Your response should consist of the entire listing, transcribed exactly, with every image left out.

..........

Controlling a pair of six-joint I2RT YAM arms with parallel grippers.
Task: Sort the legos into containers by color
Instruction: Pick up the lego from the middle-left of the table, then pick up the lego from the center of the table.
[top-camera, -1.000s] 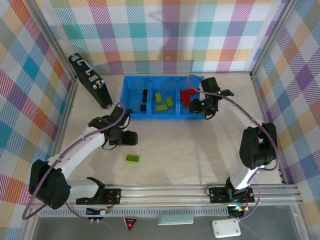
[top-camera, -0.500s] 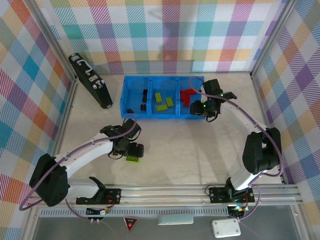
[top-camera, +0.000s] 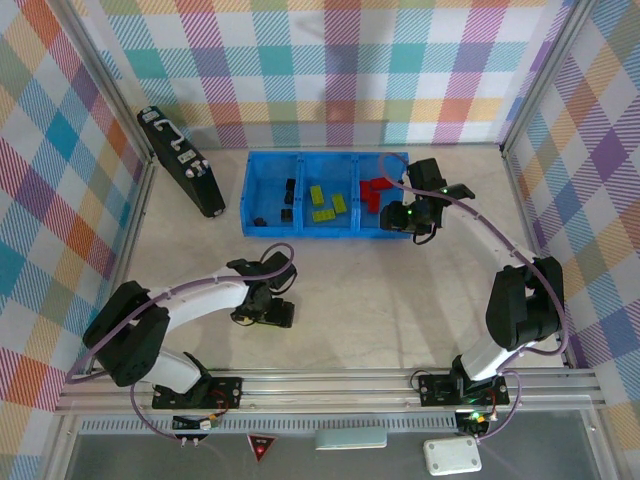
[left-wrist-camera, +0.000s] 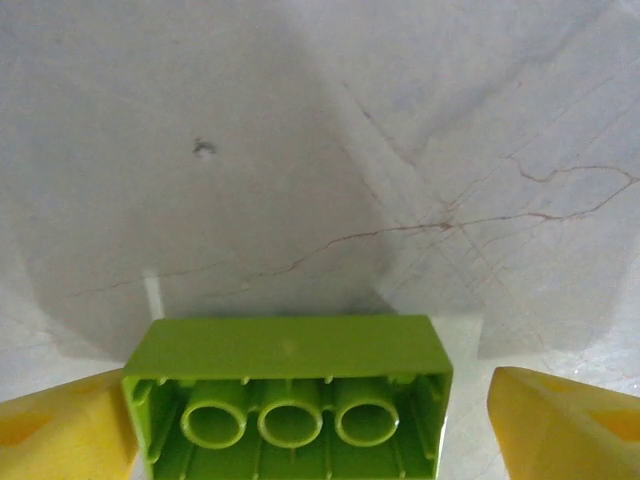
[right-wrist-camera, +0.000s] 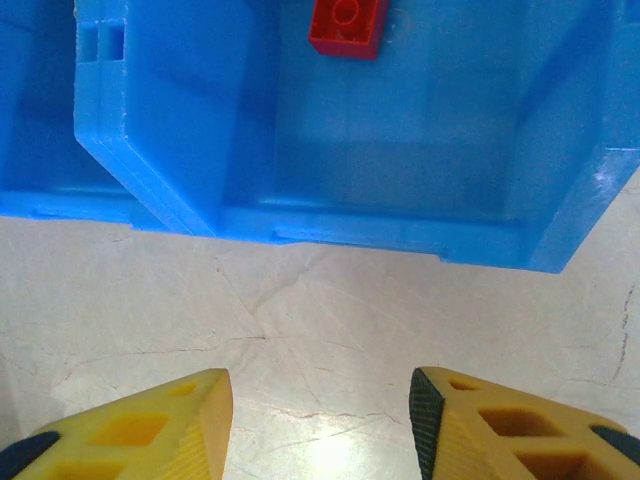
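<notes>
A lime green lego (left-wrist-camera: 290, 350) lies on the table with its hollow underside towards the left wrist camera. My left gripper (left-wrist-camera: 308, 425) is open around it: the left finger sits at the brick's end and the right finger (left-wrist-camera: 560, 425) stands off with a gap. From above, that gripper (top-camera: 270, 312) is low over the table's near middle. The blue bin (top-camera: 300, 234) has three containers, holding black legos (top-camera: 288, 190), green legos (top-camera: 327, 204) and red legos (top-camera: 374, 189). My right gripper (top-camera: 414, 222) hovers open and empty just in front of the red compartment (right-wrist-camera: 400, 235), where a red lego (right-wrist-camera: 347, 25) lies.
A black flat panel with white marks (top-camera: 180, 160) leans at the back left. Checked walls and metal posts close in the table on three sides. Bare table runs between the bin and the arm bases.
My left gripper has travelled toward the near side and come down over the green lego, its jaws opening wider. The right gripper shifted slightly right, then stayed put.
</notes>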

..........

WRITTEN REPLY:
Controlling a pair of six-joint I2RT YAM arms with parallel grippers.
Task: Sort the legos into containers by color
Instruction: Pick up the lego from the middle-left of the table, then pick up the lego from the center of the table.
[top-camera, -1.000s] 
[top-camera, -0.500s] 
[top-camera, +0.000s] 
[left-wrist-camera, +0.000s] 
[right-wrist-camera, +0.000s] 
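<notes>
A lime green lego (left-wrist-camera: 290, 350) lies on the table with its hollow underside towards the left wrist camera. My left gripper (left-wrist-camera: 308, 425) is open around it: the left finger sits at the brick's end and the right finger (left-wrist-camera: 560, 425) stands off with a gap. From above, that gripper (top-camera: 270, 312) is low over the table's near middle. The blue bin (top-camera: 300, 234) has three containers, holding black legos (top-camera: 288, 190), green legos (top-camera: 327, 204) and red legos (top-camera: 374, 189). My right gripper (top-camera: 414, 222) hovers open and empty just in front of the red compartment (right-wrist-camera: 400, 235), where a red lego (right-wrist-camera: 347, 25) lies.
A black flat panel with white marks (top-camera: 180, 160) leans at the back left. Checked walls and metal posts close in the table on three sides. Bare table runs between the bin and the arm bases.
My left gripper has travelled toward the near side and come down over the green lego, its jaws opening wider. The right gripper shifted slightly right, then stayed put.
</notes>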

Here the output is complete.